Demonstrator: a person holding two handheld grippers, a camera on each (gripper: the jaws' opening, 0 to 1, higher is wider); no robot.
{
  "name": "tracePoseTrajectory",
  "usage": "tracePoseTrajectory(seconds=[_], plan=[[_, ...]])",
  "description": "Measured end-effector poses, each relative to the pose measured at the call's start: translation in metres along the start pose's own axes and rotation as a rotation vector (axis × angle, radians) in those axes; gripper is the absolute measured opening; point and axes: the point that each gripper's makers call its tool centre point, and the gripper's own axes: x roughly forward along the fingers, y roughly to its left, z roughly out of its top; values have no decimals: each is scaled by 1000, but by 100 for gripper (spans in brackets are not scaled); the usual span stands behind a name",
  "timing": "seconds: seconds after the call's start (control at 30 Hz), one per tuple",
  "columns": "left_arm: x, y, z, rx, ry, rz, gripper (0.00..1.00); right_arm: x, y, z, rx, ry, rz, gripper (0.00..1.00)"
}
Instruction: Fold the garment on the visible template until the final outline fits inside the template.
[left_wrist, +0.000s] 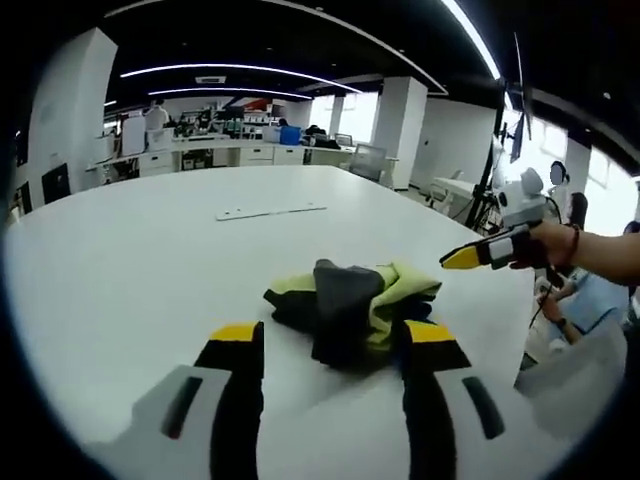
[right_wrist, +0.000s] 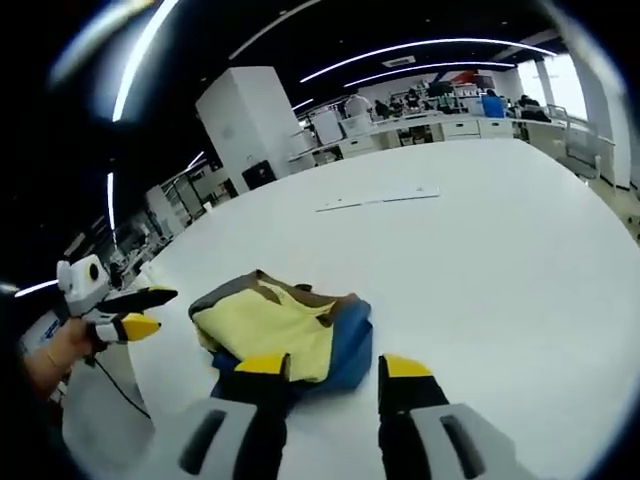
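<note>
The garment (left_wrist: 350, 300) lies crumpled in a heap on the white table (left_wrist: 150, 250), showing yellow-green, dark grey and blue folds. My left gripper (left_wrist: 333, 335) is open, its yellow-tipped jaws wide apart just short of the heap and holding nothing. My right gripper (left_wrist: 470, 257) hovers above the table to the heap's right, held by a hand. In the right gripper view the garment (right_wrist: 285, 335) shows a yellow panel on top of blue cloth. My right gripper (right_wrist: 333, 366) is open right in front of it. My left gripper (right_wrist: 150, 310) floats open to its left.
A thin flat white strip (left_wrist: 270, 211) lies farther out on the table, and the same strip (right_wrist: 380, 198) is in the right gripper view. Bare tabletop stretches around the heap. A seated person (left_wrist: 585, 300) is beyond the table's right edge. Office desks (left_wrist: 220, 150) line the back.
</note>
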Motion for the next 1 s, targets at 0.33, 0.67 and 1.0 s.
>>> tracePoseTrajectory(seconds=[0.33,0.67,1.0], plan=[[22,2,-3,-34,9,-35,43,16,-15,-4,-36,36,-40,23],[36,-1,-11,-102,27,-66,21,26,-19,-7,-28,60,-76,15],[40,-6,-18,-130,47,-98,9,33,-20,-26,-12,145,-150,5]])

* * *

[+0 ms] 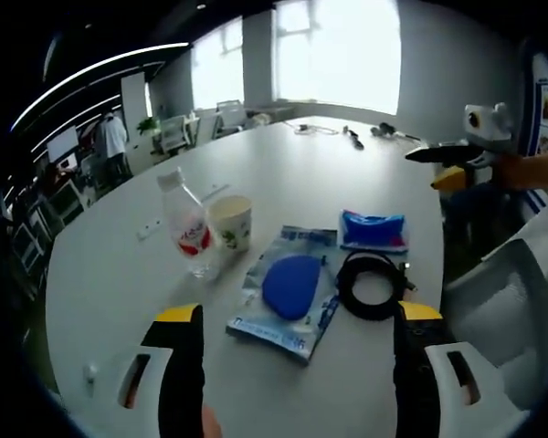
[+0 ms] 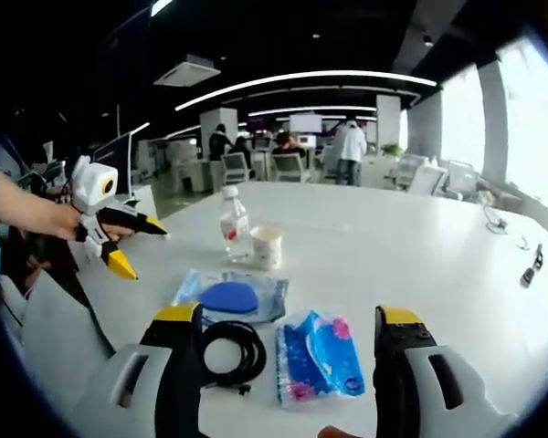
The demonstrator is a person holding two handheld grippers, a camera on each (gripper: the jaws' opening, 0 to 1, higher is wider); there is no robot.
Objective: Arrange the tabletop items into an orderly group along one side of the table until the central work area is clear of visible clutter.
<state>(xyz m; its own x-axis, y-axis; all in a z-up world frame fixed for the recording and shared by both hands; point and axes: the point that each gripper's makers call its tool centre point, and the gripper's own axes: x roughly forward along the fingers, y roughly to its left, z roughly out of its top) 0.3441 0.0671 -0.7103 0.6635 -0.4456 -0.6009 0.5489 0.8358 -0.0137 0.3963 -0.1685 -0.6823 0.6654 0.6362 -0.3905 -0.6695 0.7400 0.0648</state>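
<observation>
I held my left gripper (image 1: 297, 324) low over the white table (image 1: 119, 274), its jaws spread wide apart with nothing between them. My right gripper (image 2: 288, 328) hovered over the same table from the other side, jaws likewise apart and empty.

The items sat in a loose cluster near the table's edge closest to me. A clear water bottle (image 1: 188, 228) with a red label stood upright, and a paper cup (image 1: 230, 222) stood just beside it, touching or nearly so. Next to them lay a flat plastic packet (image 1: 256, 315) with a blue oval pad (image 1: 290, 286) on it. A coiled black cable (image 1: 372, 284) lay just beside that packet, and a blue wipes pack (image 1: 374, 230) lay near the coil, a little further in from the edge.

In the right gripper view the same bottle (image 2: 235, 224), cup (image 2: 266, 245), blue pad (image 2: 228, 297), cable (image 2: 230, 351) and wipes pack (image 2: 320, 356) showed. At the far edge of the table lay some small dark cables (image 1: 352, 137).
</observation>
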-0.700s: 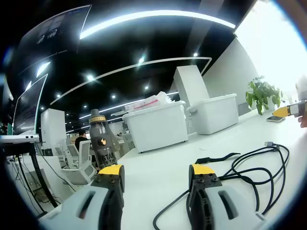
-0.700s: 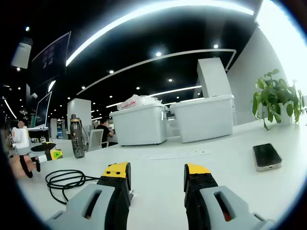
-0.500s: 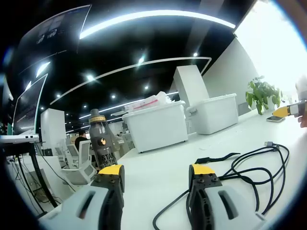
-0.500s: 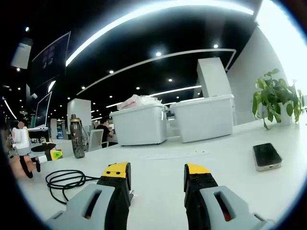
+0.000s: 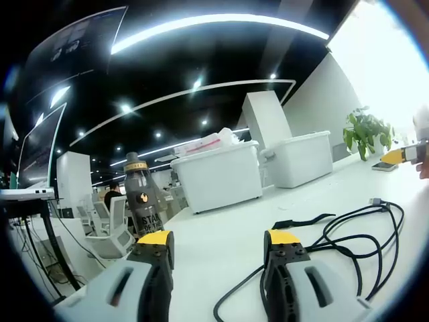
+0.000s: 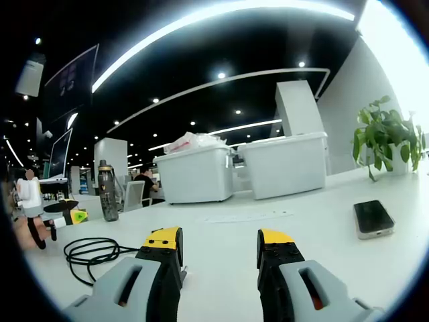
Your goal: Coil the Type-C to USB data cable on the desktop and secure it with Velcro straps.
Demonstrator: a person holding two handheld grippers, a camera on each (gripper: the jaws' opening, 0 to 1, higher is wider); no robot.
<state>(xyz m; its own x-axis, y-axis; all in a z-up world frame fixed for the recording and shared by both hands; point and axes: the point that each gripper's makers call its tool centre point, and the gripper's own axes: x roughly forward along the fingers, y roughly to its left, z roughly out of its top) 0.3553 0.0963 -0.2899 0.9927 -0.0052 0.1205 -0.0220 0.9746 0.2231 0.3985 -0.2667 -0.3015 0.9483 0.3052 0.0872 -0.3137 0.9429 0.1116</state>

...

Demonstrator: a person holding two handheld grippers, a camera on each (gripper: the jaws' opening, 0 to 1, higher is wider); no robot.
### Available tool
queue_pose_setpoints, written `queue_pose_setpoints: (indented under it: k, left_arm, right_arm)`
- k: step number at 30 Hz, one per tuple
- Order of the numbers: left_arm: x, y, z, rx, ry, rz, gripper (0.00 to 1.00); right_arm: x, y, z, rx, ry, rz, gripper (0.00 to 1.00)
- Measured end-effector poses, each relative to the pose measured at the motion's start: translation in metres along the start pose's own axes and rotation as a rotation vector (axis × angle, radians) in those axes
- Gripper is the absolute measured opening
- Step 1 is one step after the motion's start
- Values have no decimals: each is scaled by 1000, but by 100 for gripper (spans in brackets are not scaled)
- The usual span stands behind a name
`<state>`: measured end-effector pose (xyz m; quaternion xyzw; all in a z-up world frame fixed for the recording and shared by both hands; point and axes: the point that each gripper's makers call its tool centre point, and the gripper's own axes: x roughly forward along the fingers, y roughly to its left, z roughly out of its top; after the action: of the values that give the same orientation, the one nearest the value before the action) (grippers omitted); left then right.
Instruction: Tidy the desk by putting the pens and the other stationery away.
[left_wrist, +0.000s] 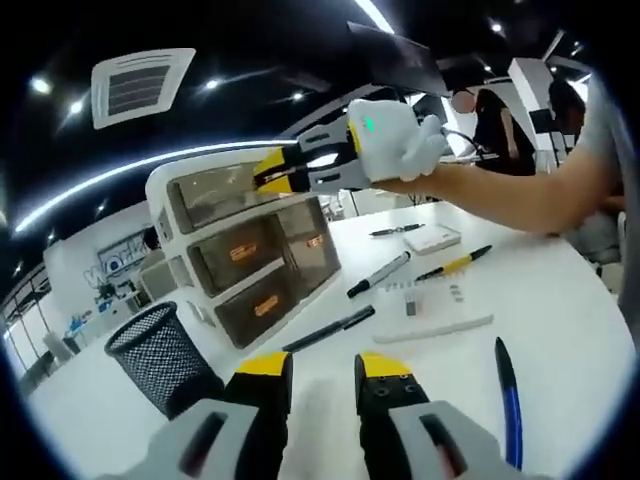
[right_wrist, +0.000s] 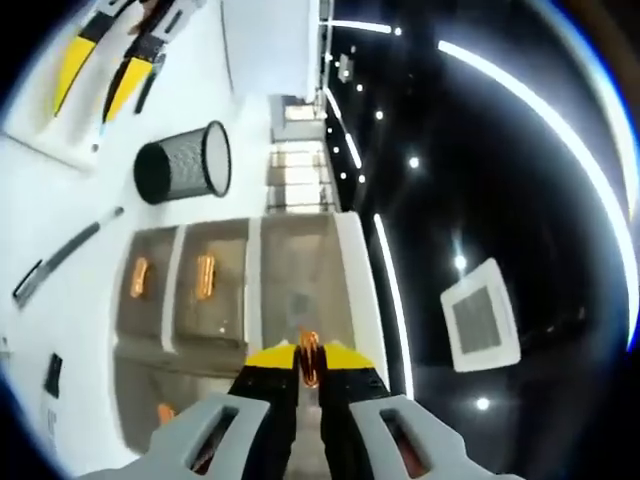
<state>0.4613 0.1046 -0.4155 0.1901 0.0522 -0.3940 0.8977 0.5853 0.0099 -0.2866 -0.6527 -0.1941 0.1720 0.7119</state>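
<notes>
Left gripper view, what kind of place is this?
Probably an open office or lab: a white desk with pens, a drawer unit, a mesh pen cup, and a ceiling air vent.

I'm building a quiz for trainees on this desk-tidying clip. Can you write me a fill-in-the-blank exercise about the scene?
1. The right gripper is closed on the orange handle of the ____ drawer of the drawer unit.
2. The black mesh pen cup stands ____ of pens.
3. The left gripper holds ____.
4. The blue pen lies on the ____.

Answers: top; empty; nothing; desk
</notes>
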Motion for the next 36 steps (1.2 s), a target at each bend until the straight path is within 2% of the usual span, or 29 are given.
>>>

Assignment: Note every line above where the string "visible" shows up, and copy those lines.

Result:
Instruction: Fold the garment on the visible template until the final outline fits inside the template.
Objective: Arrange the tabletop items into an orderly group along one side of the table until the central work area is clear of visible clutter.

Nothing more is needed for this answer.